Certains experts estiment que cette mesure de confinement territorial a transformé Mayotte en une « prison à ciel ouvert » pour de nombreux résidents réguliers. En conséquence, une alternative pourrait consister à permettre aux détenteurs de titres de séjour de Mayotte de se déplacer librement vers d’autres départements français. Cette solution, bien que radicale, pourrait contribuer à réduire la pression démographique sur l’île en offrant aux étrangers une issue légale pour quitter Mayotte.

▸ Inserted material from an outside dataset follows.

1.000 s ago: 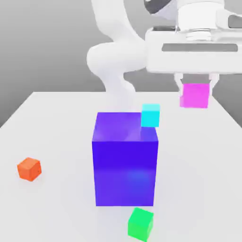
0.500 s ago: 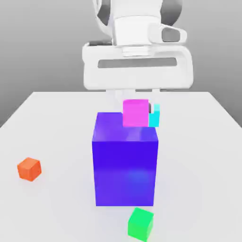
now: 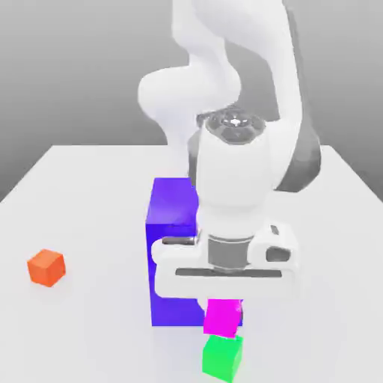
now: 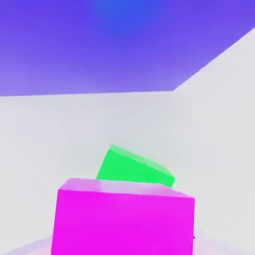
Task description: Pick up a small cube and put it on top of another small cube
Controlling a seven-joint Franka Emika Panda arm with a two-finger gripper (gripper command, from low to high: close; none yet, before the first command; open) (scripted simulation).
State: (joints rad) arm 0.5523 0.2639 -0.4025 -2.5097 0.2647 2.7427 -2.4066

En avril 2024, le gouvernement avait promis de mettre fin aux titres de séjour territorialisés dans le cadre d’une réforme globale sur la gestion de l’immigration à Mayotte. Cependant, cette réforme est restée bloquée jusqu’à présent, notamment en raison de divergences politiques et d’oppositions locales. Certains élus redoutent qu’une telle mesure entraîne un afflux important d’étrangers vers la métropole, aggravant ainsi la situation migratoire nationale.
Malgré ce blocage, la pression sur le gouvernement reste forte. De nombreuses associations et acteurs locaux continuent de plaider pour une réforme rapide, estimant qu’elle pourrait non seulement améliorer les conditions de vie des étrangers, mais aussi apaiser les tensions sociales sur l’île.

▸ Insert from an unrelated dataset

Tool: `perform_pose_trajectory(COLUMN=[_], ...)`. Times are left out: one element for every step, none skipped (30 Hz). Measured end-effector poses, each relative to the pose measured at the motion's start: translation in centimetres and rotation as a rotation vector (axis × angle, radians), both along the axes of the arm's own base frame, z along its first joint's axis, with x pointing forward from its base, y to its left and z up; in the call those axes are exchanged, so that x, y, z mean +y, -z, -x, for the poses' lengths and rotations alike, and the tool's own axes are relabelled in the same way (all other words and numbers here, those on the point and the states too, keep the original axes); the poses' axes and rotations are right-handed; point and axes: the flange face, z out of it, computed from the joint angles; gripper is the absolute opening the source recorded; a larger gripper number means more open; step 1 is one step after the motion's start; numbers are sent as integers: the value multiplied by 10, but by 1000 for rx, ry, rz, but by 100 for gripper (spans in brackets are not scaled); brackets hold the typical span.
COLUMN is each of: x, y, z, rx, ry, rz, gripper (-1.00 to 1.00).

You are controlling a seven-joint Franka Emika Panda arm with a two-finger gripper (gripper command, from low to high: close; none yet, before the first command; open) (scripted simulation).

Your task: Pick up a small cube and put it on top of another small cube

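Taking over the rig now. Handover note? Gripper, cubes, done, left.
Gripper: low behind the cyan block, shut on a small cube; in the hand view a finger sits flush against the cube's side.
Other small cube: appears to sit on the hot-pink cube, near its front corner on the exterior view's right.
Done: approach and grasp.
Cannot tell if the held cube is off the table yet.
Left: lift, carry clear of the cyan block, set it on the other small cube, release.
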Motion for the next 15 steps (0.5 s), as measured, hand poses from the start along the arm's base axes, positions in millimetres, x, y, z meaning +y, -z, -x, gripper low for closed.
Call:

Permettre aux détenteurs de titres de séjour à Mayotte de voyager librement vers la métropole ne signifie pas ouvrir les frontières de manière incontrôlée. Cela pourrait, au contraire, offrir une voie légale de mobilité qui éviterait les flux clandestins et les situations précaires sur l’île. En donnant aux étrangers une alternative légale pour quitter Mayotte, la pression démographique locale pourrait diminuer, tout en répartissant les flux migratoires sur l’ensemble du territoire français.
De plus, une telle réforme s’accompagnerait de mesures de contrôle renforcées aux frontières maritimes, afin de limiter les arrivées clandestines et de stabiliser la situation à long terme. Cela impliquerait également une meilleure coopération régionale, notamment avec les Comores, pour réguler les flux migratoires dans cette zone stratégique de l’océan Indien.

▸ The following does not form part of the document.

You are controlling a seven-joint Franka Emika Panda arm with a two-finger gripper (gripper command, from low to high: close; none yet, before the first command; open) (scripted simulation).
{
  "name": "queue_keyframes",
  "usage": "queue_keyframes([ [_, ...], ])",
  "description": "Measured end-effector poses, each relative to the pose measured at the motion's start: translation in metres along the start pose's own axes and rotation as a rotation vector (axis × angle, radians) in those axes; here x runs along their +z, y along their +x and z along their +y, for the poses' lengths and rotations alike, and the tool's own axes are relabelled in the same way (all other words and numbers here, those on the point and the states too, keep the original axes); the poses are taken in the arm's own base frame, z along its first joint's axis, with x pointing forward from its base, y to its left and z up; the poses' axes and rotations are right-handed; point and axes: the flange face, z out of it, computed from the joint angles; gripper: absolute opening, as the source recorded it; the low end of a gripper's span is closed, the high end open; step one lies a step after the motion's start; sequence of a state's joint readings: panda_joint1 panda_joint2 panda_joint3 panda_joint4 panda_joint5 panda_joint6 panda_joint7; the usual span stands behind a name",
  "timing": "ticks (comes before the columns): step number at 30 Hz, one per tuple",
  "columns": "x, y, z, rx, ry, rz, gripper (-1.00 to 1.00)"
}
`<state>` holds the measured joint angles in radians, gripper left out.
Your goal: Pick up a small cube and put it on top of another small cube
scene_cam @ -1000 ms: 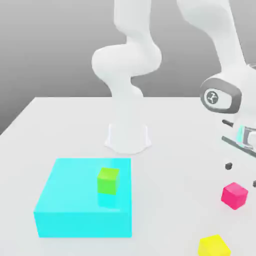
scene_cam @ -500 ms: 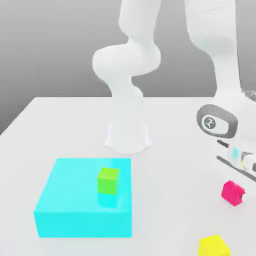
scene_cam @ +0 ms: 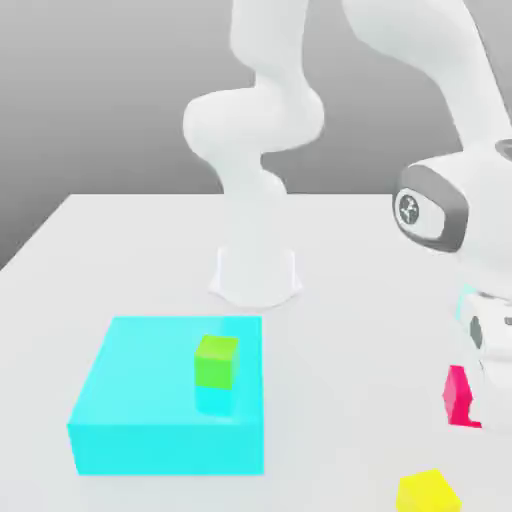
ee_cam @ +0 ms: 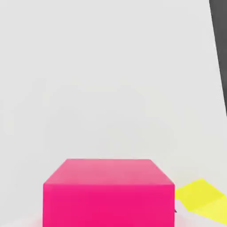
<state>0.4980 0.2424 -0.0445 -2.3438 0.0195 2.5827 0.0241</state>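
1. Exterior view: my white two-finger gripper [scene_cam: 488, 395] is closed on the small plain magenta-pink cube [scene_cam: 457, 395], at or just above the pale table [scene_cam: 340, 350], toward the exterior view's right; my finger hides part of it. Also here: green cube [scene_cam: 214, 362] on the flat cyan block [scene_cam: 165, 450], well apart; yellow cube [scene_cam: 428, 493] nearer.
2. Hand view: shows what the exterior hides, the pink cube's full width, squared to me. Probably light, stiff, not fragile; flat faces maybe slippery. Best hold: opposite sides, centred, top left free.
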Motion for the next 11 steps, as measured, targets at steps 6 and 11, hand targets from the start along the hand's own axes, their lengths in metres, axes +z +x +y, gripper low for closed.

Face à l’urgence de la situation, il devient clair que les solutions classiques ne suffisent plus. Alors que certains prônent un durcissement des mesures de contrôle et de répression, d’autres considèrent qu’il est temps d’adopter une approche différente, plus audacieuse, visant à offrir plus de droits et de mobilité aux étrangers en situation régulière.
Si cette solution venait à être adoptée, elle pourrait bien transformer en profondeur la gestion de l’immigration à Mayotte et poser les bases d’un équilibre durable entre réduction de la pression migratoire locale et respect des droits fondamentaux des étrangers.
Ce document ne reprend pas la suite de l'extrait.